Merge pull request #217676 from eric-urban/eur/tts-cnv-updates

v-regandowner · web-flow · commit 1e554da6a7c0 · 2022-11-10T10:51:28.000-05:00
promote learn more about voice styles
diff --git a/articles/cognitive-services/Speech-Service/how-to-custom-voice-create-voice.md b/articles/cognitive-services/Speech-Service/how-to-custom-voice-create-voice.md
@@ -8,7 +8,7 @@ manager: nitinme
 ms.service: cognitive-services
 ms.subservice: speech-service
 ms.topic: how-to
-ms.date: 10/27/2022
+ms.date: 11/10/2022
 ms.author: eur
 ms.custom: references_regions
 ---
@@ -49,7 +49,7 @@ To create a custom neural voice in Speech Studio, follow these steps for one of
 1. Select the data that you want to use for training. Duplicate audio names will be removed from the training. Make sure the data you select don't contain the same audio names across multiple .zip files. Only successfully processed datasets can be selected for training. Check your data processing status if you do not see your training set in the list.

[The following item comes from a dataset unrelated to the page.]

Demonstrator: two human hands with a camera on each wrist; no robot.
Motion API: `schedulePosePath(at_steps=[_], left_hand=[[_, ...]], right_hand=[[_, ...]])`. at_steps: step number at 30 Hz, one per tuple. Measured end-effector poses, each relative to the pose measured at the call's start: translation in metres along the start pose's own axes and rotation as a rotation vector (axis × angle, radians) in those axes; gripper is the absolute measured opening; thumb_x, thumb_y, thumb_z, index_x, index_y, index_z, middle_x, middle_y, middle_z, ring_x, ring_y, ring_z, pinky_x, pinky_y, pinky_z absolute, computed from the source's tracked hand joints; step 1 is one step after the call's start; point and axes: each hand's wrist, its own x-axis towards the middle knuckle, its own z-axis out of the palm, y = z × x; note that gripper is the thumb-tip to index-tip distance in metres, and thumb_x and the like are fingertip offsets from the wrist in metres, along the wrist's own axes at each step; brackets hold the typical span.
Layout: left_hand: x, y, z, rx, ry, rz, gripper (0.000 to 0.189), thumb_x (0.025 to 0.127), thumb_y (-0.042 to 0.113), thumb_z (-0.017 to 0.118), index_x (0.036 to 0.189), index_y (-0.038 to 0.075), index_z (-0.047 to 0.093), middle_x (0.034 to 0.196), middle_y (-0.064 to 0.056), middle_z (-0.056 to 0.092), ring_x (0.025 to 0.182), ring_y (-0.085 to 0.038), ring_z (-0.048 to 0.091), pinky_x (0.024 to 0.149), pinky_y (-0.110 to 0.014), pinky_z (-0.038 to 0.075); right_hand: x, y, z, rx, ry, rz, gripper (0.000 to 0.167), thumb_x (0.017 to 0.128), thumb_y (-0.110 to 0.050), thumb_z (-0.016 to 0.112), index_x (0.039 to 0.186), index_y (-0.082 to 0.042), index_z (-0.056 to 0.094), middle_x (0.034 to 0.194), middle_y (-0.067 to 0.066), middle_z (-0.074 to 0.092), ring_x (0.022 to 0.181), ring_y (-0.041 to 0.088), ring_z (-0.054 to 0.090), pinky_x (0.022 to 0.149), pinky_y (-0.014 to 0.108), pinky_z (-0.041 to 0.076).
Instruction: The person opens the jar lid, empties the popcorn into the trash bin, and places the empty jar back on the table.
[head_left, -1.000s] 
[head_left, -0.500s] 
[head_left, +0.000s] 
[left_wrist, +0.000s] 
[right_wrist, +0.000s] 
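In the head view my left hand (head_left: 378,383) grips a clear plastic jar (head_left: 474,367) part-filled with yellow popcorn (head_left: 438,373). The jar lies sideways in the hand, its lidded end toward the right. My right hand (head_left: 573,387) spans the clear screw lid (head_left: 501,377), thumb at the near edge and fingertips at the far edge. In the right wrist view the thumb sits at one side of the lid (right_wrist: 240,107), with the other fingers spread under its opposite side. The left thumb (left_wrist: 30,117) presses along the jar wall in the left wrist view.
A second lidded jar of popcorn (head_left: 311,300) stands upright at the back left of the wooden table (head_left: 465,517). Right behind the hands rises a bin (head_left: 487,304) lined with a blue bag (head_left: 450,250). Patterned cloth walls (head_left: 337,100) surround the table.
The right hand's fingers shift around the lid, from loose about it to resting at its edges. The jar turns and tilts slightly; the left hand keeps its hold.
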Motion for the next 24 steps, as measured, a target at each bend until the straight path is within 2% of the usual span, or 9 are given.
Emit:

 1. Select a speaker file with the voice talent statement that corresponds to the speaker in your training data.
 1. Select **Next**.
-1. Optionally, you can check the box next to **Add my own test script** and select test scripts to upload. Each training generates 100 sample audio files automatically, to help you test the model with a default script. You can also provide your own test script with up to 100 utterances. The generated audio files are a combination of the automatic test scripts and custom test scripts. For more information, see [test script requirements](#test-script-requirements).
+1. Optionally, you can check the box next to **Add my own test script** and select test scripts to upload. Each training generates 100 sample audio files automatically, to help you test the model with a default script. You can also provide your own test script with up to 100 utterances for the default style. The generated audio files are a combination of the automatic test scripts and custom test scripts. For more information, see [test script requirements](#test-script-requirements).
 1. Enter a **Name** and **Description** to help you identify the model. Choose a name carefully. The model name will be used as the voice name in your [speech synthesis request](how-to-deploy-and-use-endpoint.md#use-your-custom-voice) via the SDK and SSML input. Only letters, numbers, and a few punctuation characters are allowed. Use different names for different neural voice models.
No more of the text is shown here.